» DIRECTIONS
When you find the line with "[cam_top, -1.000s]" among the records below, reproduce it and each line after it exactly, ending with the line with "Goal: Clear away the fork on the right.".

» DATA FOR REVIEW
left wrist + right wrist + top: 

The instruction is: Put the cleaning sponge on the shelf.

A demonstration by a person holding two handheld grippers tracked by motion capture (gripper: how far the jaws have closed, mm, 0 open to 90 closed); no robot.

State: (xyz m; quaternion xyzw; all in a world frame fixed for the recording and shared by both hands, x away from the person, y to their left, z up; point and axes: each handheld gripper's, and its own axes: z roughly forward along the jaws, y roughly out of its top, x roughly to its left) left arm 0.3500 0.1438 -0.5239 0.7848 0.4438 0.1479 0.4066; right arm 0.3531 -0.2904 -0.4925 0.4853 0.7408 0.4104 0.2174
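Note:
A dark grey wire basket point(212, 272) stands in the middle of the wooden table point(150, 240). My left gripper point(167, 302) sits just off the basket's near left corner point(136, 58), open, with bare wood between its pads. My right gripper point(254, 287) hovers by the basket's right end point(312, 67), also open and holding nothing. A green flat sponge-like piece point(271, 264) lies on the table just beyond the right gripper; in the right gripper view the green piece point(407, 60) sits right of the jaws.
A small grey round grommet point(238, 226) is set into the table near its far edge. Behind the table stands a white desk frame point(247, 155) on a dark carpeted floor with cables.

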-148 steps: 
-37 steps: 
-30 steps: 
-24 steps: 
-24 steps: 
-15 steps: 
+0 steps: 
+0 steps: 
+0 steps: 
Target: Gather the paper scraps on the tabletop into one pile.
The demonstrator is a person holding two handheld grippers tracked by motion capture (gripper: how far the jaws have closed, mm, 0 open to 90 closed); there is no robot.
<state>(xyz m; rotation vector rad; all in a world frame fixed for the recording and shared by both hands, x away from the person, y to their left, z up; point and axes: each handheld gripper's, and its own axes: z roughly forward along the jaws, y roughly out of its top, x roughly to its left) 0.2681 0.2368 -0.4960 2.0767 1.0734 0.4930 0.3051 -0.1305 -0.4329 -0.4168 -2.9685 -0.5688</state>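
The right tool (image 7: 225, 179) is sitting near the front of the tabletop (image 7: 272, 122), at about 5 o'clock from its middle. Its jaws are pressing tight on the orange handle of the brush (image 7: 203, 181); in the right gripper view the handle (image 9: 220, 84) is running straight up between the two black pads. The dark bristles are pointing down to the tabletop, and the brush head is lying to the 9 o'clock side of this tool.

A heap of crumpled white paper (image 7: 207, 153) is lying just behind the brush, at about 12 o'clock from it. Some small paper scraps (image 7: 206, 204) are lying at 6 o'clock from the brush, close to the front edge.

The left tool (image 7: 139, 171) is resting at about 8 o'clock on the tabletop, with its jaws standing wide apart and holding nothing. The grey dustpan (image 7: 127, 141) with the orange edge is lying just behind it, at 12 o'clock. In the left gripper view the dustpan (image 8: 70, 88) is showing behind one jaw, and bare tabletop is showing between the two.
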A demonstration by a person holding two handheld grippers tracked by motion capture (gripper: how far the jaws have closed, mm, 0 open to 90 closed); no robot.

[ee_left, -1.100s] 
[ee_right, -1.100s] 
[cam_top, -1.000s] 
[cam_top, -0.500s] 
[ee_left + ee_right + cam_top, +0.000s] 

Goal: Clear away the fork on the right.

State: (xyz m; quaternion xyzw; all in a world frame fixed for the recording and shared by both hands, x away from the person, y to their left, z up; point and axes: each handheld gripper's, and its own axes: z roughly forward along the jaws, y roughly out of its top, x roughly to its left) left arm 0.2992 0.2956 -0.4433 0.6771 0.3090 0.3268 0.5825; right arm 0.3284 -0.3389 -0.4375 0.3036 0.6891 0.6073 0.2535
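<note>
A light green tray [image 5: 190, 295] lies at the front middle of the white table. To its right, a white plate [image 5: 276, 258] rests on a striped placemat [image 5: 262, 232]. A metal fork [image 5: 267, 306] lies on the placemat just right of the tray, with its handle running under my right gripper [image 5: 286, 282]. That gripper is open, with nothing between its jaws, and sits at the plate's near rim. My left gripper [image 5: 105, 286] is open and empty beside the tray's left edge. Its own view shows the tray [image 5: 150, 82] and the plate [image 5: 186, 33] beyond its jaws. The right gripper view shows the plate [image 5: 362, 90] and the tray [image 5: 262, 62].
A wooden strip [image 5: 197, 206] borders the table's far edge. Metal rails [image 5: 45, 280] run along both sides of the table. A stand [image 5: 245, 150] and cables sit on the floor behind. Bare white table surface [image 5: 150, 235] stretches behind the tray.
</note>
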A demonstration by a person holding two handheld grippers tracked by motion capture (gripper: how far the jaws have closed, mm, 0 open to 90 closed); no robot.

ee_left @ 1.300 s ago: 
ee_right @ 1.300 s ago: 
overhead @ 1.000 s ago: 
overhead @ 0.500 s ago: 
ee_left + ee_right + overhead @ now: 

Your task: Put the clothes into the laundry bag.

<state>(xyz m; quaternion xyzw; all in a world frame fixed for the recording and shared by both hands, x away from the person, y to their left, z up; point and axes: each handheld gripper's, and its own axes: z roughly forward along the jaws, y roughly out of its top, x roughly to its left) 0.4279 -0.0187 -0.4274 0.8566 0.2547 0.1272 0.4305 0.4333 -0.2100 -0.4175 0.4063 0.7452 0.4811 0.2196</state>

» ANSWER TO THE PROBLEM
[cam_top, -1.000s] 
[cam_top, -0.500s] 
[ee_left + ee_right + cam_top, +0.000s] 

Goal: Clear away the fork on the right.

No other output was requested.